We use trivia to prove our depth of knowledge in a given topic but also to introduce people to new ideas or to revive interest in old things.  How many people do trivia contests motivate to read books or perform Internet searches?  But what we choose to include in our trivia lists suggests our priorities or interests are biased, either toward the simplistic or the popular.  “Hard trivia” is almost a non sequitur.  Why is it “hard trivia”?  Is not all trivia hard for the untutored audience?

Why do people focus on the more well-known details of Tolkien’s stories rather than dredge up the hard-to-find facts?  Perhaps it is simply because we don’t want to humiliate ourselves, but maybe it’s a reflection of where reader interests lie.  The people who make up trivia contests are no different from the people who participate in them.  We all love the story and immerse ourselves in the details.   And yet we paint those details with expectations and assumptions.

Inevitably after I write up a list of trivia questions for any reason, regardless of their degrees of difficulty, I think of other questions later I could or should have included.  I receive enough reader questions about Middle-earth every year I could have just assembled a list at random from the unprocessed queue in my email.  The questions would have been more random and I would still be almost as unlikely to know the answers off the top of my head.

But there is another way we could do a trivia contest, to make it hard, which is to pose the questions as topics for debating teams.  Imagine a list of ten questions such as “do balrogs have wings”, “how many Thrains did Tolkien include in the first edition of The Hobbit“, and “are all vambraces made of metal?”  These questions are sure to keep the legions of fans arguing for decades.  There are no universally satisfactory answers for any of them, try as we might to construct long, detailed answers (and I have composed many such answers).  It would be a challenging trivia contest to include only ambiguous topics, would it not?  You could not simply provide an answer but must also provide an answer with supporting reasoning.

But there is something more to the trivia that really appeals to the scholarly corner of the audience.  Many a scholarly paper, perhaps all of them, has focused on minutiae that would make great trivia questions.  “Who researched Tolkien’s use of Slavic in The Hobbit?” would not be so hard for anyone familiar with John Rateliff’s work but there are other scholars who have written about Tolkien’s Slavic words.  Can you name them all?  I cannot.  Such a trivia contest could award points for verifiable inclusiveness.

Our thirst for Tolkien trivia drives epic reference works from Douglas Anderson’s Annotated Hobbit to Hammond and Scull’s Lord of the Rings reference books (and I include all the art books, not just their Companion and Reader’s Guide).  We have an insatiable thirst for Tolkien trivia.  Maybe it validates our love of a finite fictional world for which we never want to find the boundaries.  There is always something new to find in Tolkien’s fiction.  How did he ever find time in a single lifetime to weave all these details together to create such a richly detailed world?  That’s the magic of Middle-earth, isn’t it?

Every trivia question has a story to tell.  I wish I had the time to tell them all.  But now on to the questions and their answers.

1. Whose weapon had a pommel shaped like a hideous head?

That is Grishnakh’s long knife, which Gimli found on the battlefield near the edge of Fangorn forest.

2. How many miles did Merry and Pippin wander into Fangorn on their own before meeting Treebeard?

From the book: “They climbed and scrambled up the rock.
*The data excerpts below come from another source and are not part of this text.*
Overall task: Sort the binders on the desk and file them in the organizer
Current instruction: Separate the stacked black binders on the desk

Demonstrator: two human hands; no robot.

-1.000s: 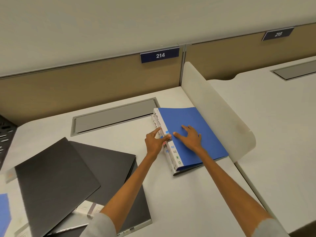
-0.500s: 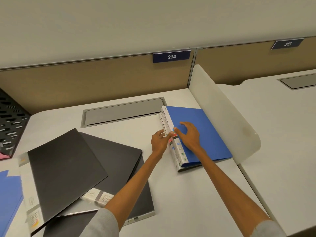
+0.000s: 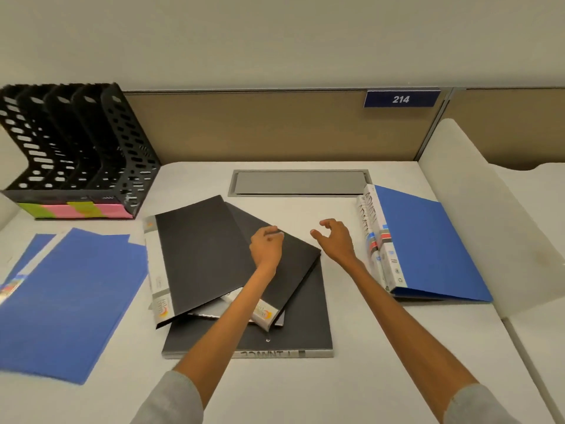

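white desk [image 3: 305,393] | tan partition [image 3: 260,127] (sign 214 [image 3: 401,99]) | pale wall [image 3: 275,35]

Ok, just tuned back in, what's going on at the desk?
A person is sorting binders. The left hand is at the far edge of the fanned black binders; grip unclear. The right hand hovers open beside the blue binders on the right. Blue folders lie at left. No binders show in the black organizer yet.
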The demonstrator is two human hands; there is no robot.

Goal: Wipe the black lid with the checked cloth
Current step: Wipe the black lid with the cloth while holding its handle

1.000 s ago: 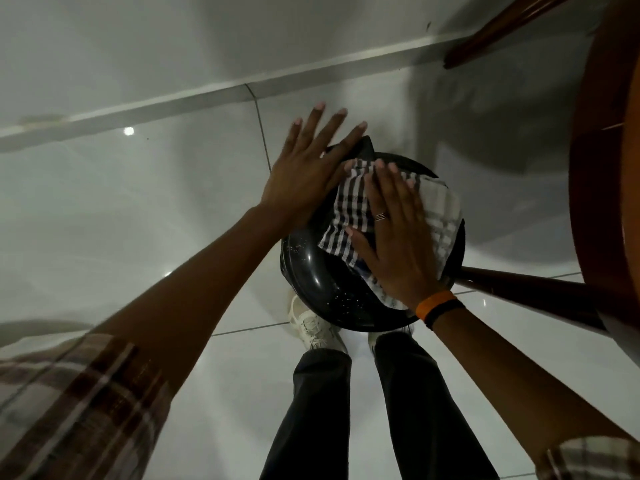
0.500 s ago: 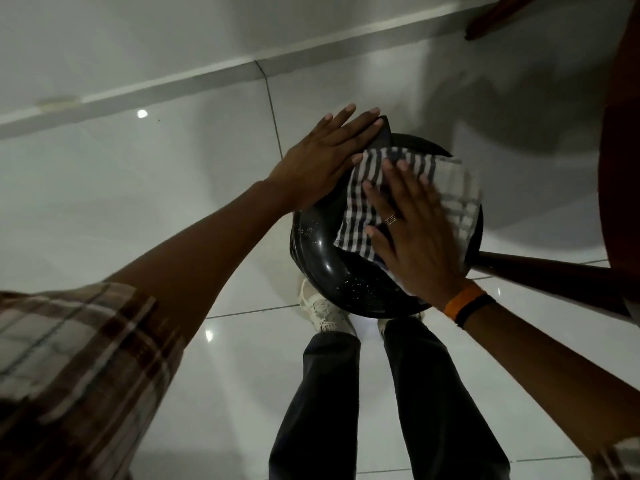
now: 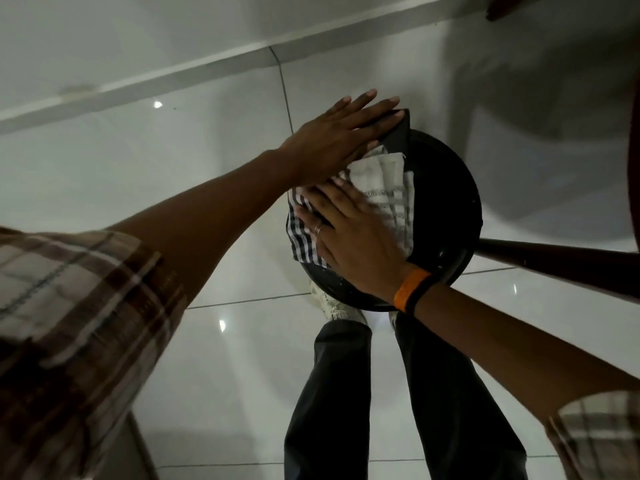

If the stair had been made it was for bigger feet and longer legs than theirs. They were too eager to be surprised at the remarkable way in which the cuts and sores of their captivity had healed and their vigour had returned. They came at length to the edge of the shelf almost at the feet of the old stump; then they sprang up and turned round with their backs to the hill, breathing deep, and looking out eastward. They saw that they had only come some three or four miles into the forest: the heads of the trees marched down the slopes towards the plain. There, near the fringe of the forest, tall spires of curling black smoke went up, wavering and floating towards them.”

3. Who said that no foe had ever taken the Hornburg?

Please don’t hate me for being a literalist here but the answer I was looking for was “Minstrels”, according to Eomer.

‘Nonetheless day will bring hope to me,’ said Aragorn. ‘Is it not said that no foe has ever taken the Hornburg, if men defended it?’

‘So the minstrels say,’ said Éomer.

4. How long did the Ents allow the Isen to flow into Isengard to flood Saruman’s underground chambers?

There is no precise definitive answer but I estimate the flooding lasted from from midnight to late night the next day (almost 24 hours).  Pippin described the flooding of Isengard for Aragorn, Legolas, and Gimli at their reunion in the ruins of Isengard.  I will bold the information in this citation for you.

It must have been about midnight when the Ents broke the dams and poured all the gathered waters through a gap in the northern wall, down into Isengard. The Huorn-dark had passed, and the thunder had rolled away. The Moon was sinking behind the western mountains.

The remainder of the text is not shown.